◆ WHAT YOU HAVE TO DO: Images don't belong in the copy. Output the rest of the data exactly.

◆ INFORMATION SUPPLIED:
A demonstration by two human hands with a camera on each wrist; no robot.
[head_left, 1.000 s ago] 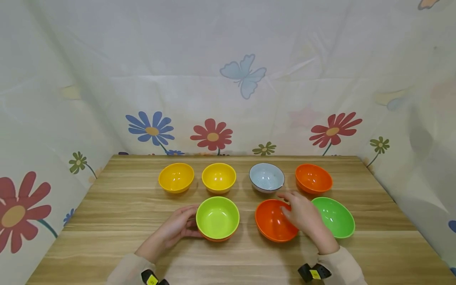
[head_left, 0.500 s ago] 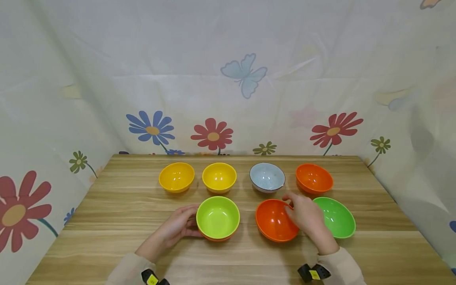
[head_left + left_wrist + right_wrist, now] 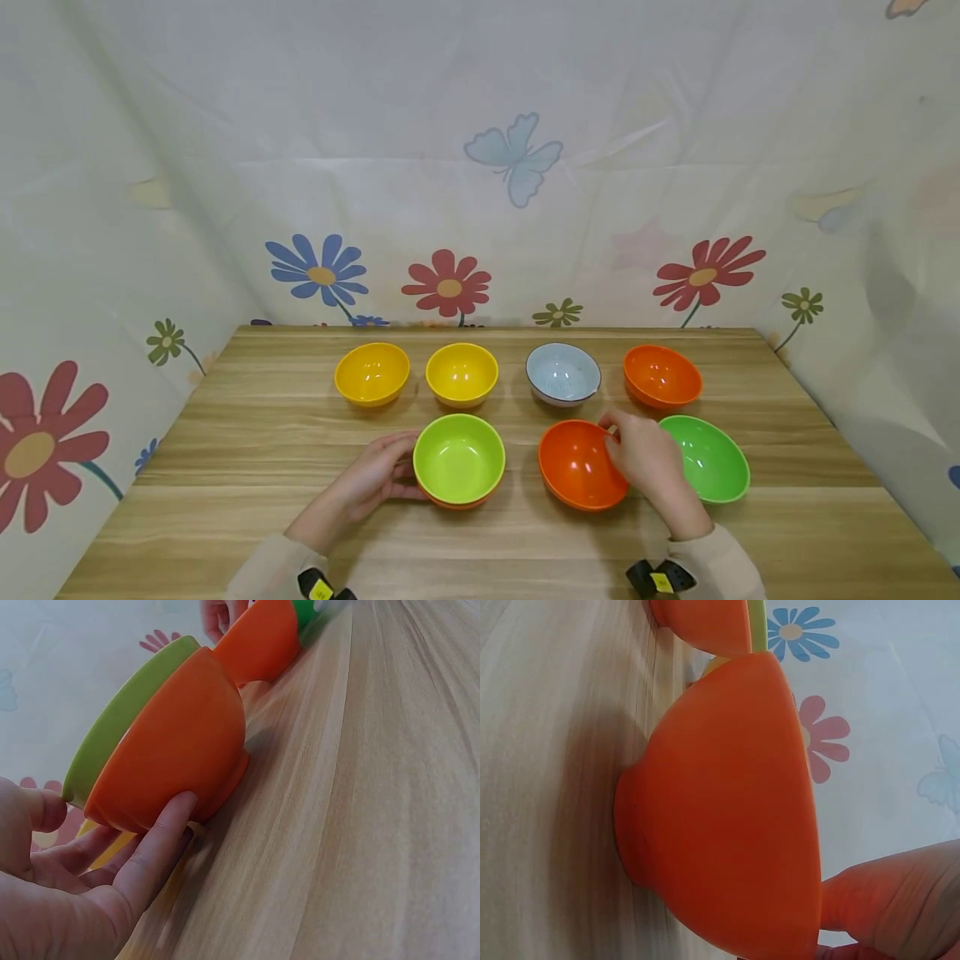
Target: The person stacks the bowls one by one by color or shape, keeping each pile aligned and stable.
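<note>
A lime-green bowl point(image 3: 459, 460) sits nested in an orange bowl point(image 3: 180, 742), left of the middle of the table. My left hand point(image 3: 375, 477) cups this stack from its left side; in the left wrist view the fingers lie against the orange wall and touch the lime rim. To the right stands a red-orange bowl point(image 3: 581, 467), its foot on the table in the right wrist view. At that bowl's right rim, my right hand point(image 3: 647, 450) pinches the edge between thumb and fingers. Some right fingertips are hidden behind the rim.
A green bowl point(image 3: 707, 460) stands just right of my right hand. Along the back are an amber bowl point(image 3: 372, 375), a yellow bowl point(image 3: 461, 373), a pale blue bowl point(image 3: 562, 373) and another orange bowl point(image 3: 662, 375). Flower-printed cloth point(image 3: 375, 192) hangs around the wooden table point(image 3: 247, 433).
The fingers of my right hand have drawn in from over the red-orange bowl and come together on its rim. My left hand and the bowls keep their places.
</note>
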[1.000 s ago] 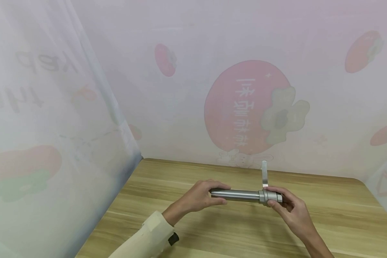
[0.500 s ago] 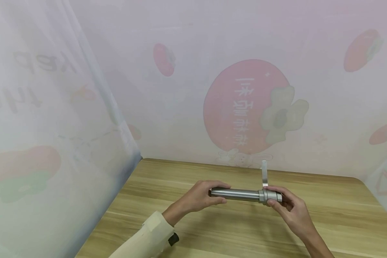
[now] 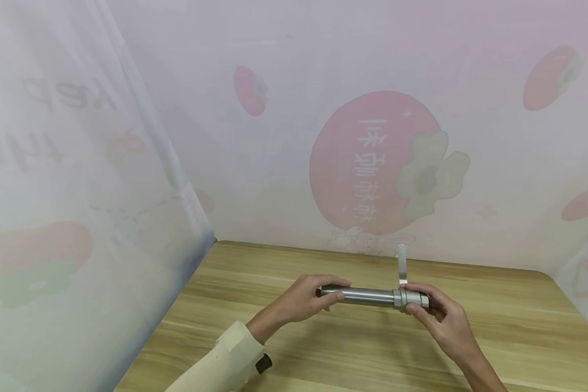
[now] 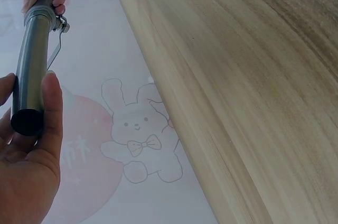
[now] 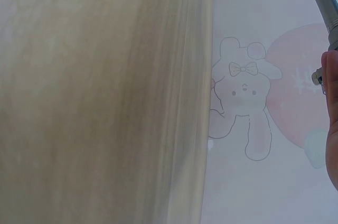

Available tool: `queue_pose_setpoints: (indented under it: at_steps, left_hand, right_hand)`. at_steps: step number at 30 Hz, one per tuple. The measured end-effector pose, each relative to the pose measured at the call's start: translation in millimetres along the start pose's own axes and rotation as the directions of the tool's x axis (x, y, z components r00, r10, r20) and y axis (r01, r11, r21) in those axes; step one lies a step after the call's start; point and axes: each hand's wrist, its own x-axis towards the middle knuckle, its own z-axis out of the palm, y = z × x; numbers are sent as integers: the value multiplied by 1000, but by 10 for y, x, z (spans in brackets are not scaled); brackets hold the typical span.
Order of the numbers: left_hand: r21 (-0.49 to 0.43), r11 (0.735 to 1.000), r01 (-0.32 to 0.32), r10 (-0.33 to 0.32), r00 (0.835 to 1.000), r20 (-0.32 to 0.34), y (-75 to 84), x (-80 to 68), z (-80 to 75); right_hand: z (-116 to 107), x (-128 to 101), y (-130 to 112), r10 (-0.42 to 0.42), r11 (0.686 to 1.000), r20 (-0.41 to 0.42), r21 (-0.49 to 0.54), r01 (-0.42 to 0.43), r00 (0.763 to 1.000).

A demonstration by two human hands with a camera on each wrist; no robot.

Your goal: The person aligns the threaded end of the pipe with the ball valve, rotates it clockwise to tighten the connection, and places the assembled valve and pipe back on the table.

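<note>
A smooth steel pipe [image 3: 369, 295] is joined end to end with a ball valve [image 3: 411, 298], and both are held level above the table. My left hand [image 3: 300, 301] grips the pipe's left end, thumb on the near side and fingers over the far side. At the other end, my right hand [image 3: 449, 326] holds the valve's body between thumb and fingers. The valve's flat metal lever [image 3: 402, 264] points up toward the back wall. In the left wrist view, the pipe [image 4: 31, 65] shows its dark open end. The right wrist view catches only part of the right hand [image 5: 331, 113].
Beneath the hands lies a wood-grain table [image 3: 255, 261]. A pale cloth wall [image 3: 274, 179] printed with fruit and rabbits rises behind its far edge, and another cloth wall [image 3: 68, 190] stands at the left. A dark object [image 3: 263, 363] sits by the left cuff.
My left thumb has shifted upward onto the near face of the pipe, and a fingertip now shows beneath it. The right hand, valve and lever keep their place.
</note>
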Motion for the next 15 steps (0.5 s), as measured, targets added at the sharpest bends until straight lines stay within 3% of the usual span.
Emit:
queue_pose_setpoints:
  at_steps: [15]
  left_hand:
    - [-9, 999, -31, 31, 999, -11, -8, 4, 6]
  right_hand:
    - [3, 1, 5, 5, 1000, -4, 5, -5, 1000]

◆ RESPONSE BELOW:
A demonstration by two human hands with a camera on each wrist; no robot.
[head_left, 1.000 s ago] 
[head_left, 0.500 s ago] 
[head_left + left_wrist + right_wrist, now] 
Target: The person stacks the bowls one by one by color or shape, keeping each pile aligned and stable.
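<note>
A lime-green bowl point(image 3: 459, 460) sits nested in an orange bowl point(image 3: 180, 742), left of the middle of the table. My left hand point(image 3: 375, 477) cups this stack from its left side; in the left wrist view the fingers lie against the orange wall and touch the lime rim. To the right stands a red-orange bowl point(image 3: 581, 467), its foot on the table in the right wrist view. At that bowl's right rim, my right hand point(image 3: 647, 450) pinches the edge between thumb and fingers. Some right fingertips are hidden behind the rim.
A green bowl point(image 3: 707, 460) stands just right of my right hand. Along the back are an amber bowl point(image 3: 372, 375), a yellow bowl point(image 3: 461, 373), a pale blue bowl point(image 3: 562, 373) and another orange bowl point(image 3: 662, 375). Flower-printed cloth point(image 3: 375, 192) hangs around the wooden table point(image 3: 247, 433).
The fingers of my right hand have drawn in from over the red-orange bowl and come together on its rim. My left hand and the bowls keep their places.
</note>
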[1.000 s ago] 
[0.500 s ago] 
[now] 
[now] 
[now] 

Available tool: `queue_pose_setpoints: (indented under it: at_steps, left_hand, right_hand)`. at_steps: step number at 30 Hz, one per tuple. The measured end-effector pose, each relative to the pose measured at the call's start: translation in millimetres along the start pose's own axes and rotation as the directions of the tool's x axis (x, y, z components r00, r10, r20) and y axis (r01, r11, r21) in those axes; step one lies a step after the call's start; point and axes: each hand's wrist, its own x-axis towards the middle knuckle, its own z-axis out of the palm, y = z × x; numbers are sent as integers: the value multiplied by 1000, but by 10 for y, x, z (spans in brackets are not scaled); brackets hold the typical span.
Order of the numbers: left_hand: r21 (-0.49 to 0.43), r11 (0.735 to 1.000), r01 (-0.32 to 0.32), r10 (-0.33 to 0.32), r00 (0.835 to 1.000), r20 (-0.32 to 0.34), y (-75 to 84), x (-80 to 68), z (-80 to 75); right_hand: z (-116 to 107), x (-128 to 101), y (-130 to 112), r10 (-0.42 to 0.42), r11 (0.686 to 1.000), r20 (-0.41 to 0.42), r21 (-0.49 to 0.54), r01 (-0.42 to 0.43), r00 (0.763 to 1.000).

A demonstration by two human hands with a camera on each wrist; no robot.

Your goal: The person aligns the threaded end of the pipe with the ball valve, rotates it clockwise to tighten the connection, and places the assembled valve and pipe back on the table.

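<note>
A smooth steel pipe [image 3: 369, 295] is joined end to end with a ball valve [image 3: 411, 298], and both are held level above the table. My left hand [image 3: 300, 301] grips the pipe's left end, thumb on the near side and fingers over the far side. At the other end, my right hand [image 3: 449, 326] holds the valve's body between thumb and fingers. The valve's flat metal lever [image 3: 402, 264] points up toward the back wall. In the left wrist view, the pipe [image 4: 31, 65] shows its dark open end. The right wrist view catches only part of the right hand [image 5: 331, 113].
Beneath the hands lies a wood-grain table [image 3: 255, 261]. A pale cloth wall [image 3: 274, 179] printed with fruit and rabbits rises behind its far edge, and another cloth wall [image 3: 68, 190] stands at the left. A dark object [image 3: 263, 363] sits by the left cuff.
My left thumb has shifted upward onto the near face of the pipe, and a fingertip now shows beneath it. The right hand, valve and lever keep their place.
</note>
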Motion for the next 15 steps (0.5 s), as measured, targets added at the sharpest bends until straight lines stay within 3% of the usual span.
Emit:
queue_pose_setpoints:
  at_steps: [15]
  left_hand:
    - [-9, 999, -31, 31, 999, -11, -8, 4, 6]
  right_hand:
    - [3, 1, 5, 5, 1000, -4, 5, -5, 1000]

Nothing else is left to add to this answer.